---------- Data for review ----------
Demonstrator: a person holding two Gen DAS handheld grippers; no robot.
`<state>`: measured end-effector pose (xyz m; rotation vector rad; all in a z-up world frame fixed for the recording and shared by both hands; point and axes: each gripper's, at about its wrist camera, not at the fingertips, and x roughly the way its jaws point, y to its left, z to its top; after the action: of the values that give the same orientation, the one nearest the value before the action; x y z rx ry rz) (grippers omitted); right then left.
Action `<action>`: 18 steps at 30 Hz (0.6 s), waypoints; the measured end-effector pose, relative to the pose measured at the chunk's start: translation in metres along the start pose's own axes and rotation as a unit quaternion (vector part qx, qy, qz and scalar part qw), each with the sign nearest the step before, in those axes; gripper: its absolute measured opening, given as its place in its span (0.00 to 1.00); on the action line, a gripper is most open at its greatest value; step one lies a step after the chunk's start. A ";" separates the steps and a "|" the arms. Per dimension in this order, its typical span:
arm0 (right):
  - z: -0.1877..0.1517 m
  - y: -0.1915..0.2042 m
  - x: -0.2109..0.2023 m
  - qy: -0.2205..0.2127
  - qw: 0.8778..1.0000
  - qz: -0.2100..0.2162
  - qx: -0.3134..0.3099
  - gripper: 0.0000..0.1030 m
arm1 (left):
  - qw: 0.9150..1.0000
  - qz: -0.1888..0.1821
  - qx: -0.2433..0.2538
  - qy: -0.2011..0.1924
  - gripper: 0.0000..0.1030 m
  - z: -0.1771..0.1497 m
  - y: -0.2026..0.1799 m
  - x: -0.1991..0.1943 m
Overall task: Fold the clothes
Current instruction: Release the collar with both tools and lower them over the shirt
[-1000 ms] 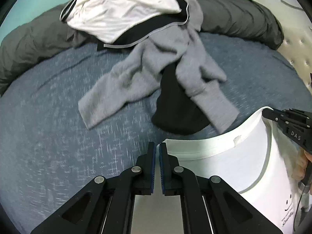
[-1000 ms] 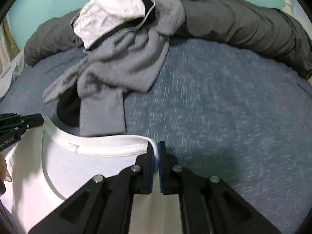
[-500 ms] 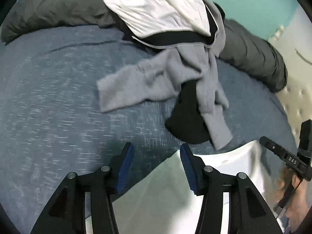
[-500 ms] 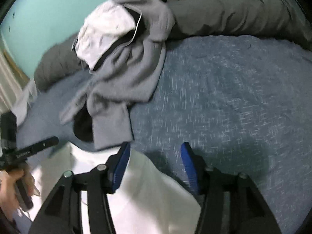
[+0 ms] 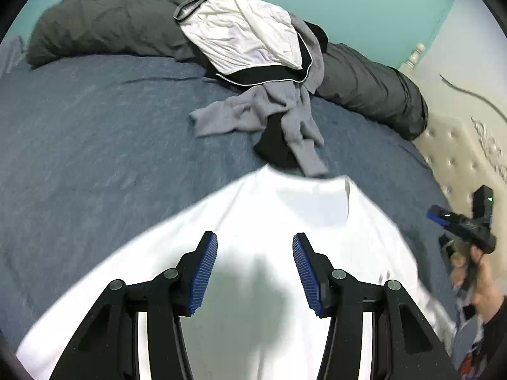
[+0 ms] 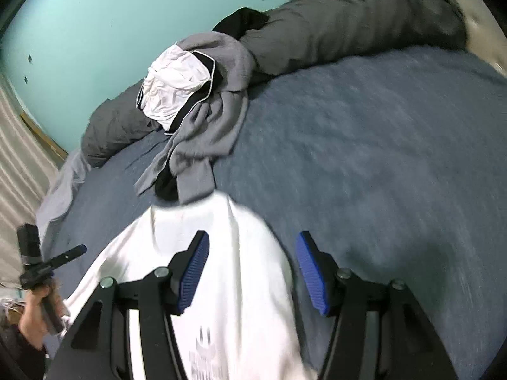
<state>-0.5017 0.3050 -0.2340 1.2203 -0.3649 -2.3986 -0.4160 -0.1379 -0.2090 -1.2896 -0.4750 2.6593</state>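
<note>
White T-shirt (image 5: 285, 221) lies spread at lower centre on bed (image 5: 95, 158), unfolded; left gripper (image 5: 255, 272) and right gripper (image 6: 252, 274) wide, empty. Heap of clothes (image 5: 259, 72) at upper centre untouched.

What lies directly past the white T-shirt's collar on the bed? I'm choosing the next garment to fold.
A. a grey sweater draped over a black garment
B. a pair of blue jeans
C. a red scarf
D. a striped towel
A: just beyond the white T-shirt, a grey sweater drapes across a black garment on the bed.
</note>
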 end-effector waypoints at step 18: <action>-0.224 -0.072 -0.219 0.025 0.984 -0.177 0.022 0.57 | 0.999 0.012 -0.030 -0.021 0.56 -0.205 0.001 -0.131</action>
<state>-0.2225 0.4635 -0.2395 1.4678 -0.1986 -2.6602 -0.1739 -0.1297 -0.2314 -1.2671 -0.5524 2.7168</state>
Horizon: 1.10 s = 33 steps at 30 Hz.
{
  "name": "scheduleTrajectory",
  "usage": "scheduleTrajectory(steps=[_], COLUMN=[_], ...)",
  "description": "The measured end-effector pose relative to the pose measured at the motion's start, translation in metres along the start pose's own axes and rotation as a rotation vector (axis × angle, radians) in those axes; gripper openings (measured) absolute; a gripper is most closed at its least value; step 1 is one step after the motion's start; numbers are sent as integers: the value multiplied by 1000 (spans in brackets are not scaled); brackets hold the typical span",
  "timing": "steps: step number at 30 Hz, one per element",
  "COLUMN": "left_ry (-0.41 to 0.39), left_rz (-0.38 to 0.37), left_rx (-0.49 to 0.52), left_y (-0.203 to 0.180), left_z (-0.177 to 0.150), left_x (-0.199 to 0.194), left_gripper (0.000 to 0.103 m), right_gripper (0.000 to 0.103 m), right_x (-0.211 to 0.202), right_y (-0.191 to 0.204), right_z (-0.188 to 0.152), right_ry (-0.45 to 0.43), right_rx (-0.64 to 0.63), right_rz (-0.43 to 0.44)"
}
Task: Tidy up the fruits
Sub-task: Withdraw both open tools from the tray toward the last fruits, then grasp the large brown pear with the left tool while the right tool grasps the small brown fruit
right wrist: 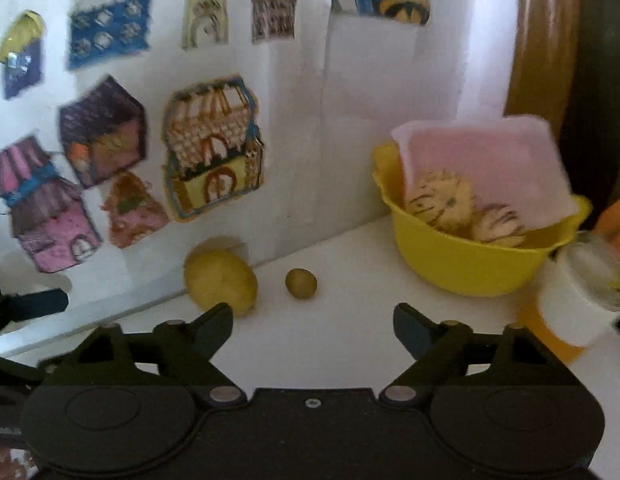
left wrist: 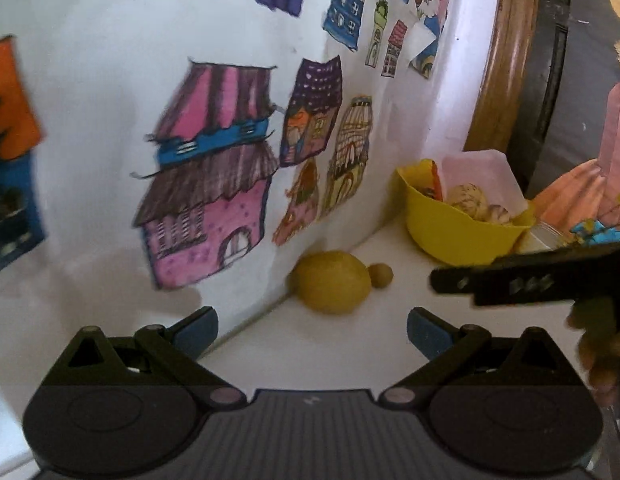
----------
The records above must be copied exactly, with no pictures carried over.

## Response to this task
Demonstrator: a person holding two Gen DAS handheld grippers; no robot.
`<state>`: measured end-effector pose (xyz m; rotation vector rad; all in a z-up world frame fixed for the recording and shared by both hands; point and axes: each gripper's, at about its wrist camera, not at the fingertips, and x roughly the way its jaws point, y to its left, z to its top; after the action: of the values that give the same orientation, the one nearest the value before the action; x y z rx ry rz) (grippers omitted); right then left.
Action `<action>`: 18 steps at 30 Hz (0.6 s), waypoints; the measured end-effector pose, relative to the pose measured at the chunk's start: translation in metres along the start pose's own axes and rotation as a unit quaternion (vector part qx, qy, qz and scalar part qw), each with the sign nearest the step before, in those axes; gripper: its absolute measured opening, given as its place in its span (0.00 to 1.00); on the action line, a gripper is most open at its greatest value; step one lies a step after the chunk's start. A ";" separates the steps and a "|" the arms. Per dimension in this order, its typical span:
arm0 (right):
  - z: -0.1877..0.1517 m
  - y: -0.1915..0.2042 m
  - x: -0.2109..0.2023 m
  - qy: -0.2205..0.2127
  - qw: 0.8778..1.0000
  - qz: -0.2100..0.2162
  - qx: -0.3134..0.3099
  - gripper: 0.0000..0.1030 m
arm1 (left):
  - qw: 0.9150..1.0000
  - qz: -0.1888..0.1821
  - qx: -0.2433..0.2538
  - qy: -0.2011..0.1924
  - gripper: 0.0000..0.1030 m
  - z: -0.1771..0.1497 m
  - y: -0.2026..0.1799 m
  - x: -0.1991..0.1943 m
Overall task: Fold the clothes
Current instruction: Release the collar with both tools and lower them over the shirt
[-1000 ms] 
[-1000 ms] 
[-500 ms] 
[-500 ms] 
[+0 ms] 
[+0 ms] 
<state>-0.5017 0.3050 -0.2340 1.2203 -0.3649 -2.3986 -0.4160 -0.1379 -0.2090 -1.2896 -0.4750 2.6593</state>
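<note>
White T-shirt (image 5: 285, 221) lies spread at lower centre on bed (image 5: 95, 158), unfolded; left gripper (image 5: 255, 272) and right gripper (image 6: 252, 274) wide, empty. Heap of clothes (image 5: 259, 72) at upper centre untouched.

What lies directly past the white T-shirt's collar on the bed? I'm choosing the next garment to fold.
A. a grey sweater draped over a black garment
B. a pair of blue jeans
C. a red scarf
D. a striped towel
A: just beyond the white T-shirt, a grey sweater drapes across a black garment on the bed.
</note>
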 end-effector waypoints at step 18: <action>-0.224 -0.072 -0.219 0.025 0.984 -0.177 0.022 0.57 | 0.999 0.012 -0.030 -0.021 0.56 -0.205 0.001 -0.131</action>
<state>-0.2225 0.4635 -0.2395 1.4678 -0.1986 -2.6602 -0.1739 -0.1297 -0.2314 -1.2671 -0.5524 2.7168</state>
Horizon: 1.10 s = 33 steps at 30 Hz.
{
  "name": "scheduleTrajectory",
  "usage": "scheduleTrajectory(steps=[_], COLUMN=[_], ...)",
  "description": "The measured end-effector pose relative to the pose measured at the motion's start, translation in metres along the start pose's own axes and rotation as a rotation vector (axis × angle, radians) in those axes; gripper openings (measured) absolute; a gripper is most closed at its least value; step 1 is one step after the motion's start; numbers are sent as integers: the value multiplied by 1000 (spans in brackets are not scaled); brackets hold the typical span",
  "timing": "steps: step number at 30 Hz, one per element",
  "COLUMN": "left_ry (-0.41 to 0.39), left_rz (-0.38 to 0.37), left_rx (-0.49 to 0.52), left_y (-0.203 to 0.180), left_z (-0.177 to 0.150), left_x (-0.199 to 0.194), left_gripper (0.000 to 0.103 m), right_gripper (0.000 to 0.103 m), right_x (-0.211 to 0.202), right_y (-0.191 to 0.204), right_z (-0.188 to 0.152), right_ry (-0.45 to 0.43), right_rx (-0.64 to 0.63), right_rz (-0.43 to 0.44)"
}
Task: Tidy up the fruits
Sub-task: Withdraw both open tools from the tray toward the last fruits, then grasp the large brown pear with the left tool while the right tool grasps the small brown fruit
right wrist: 
left wrist: 

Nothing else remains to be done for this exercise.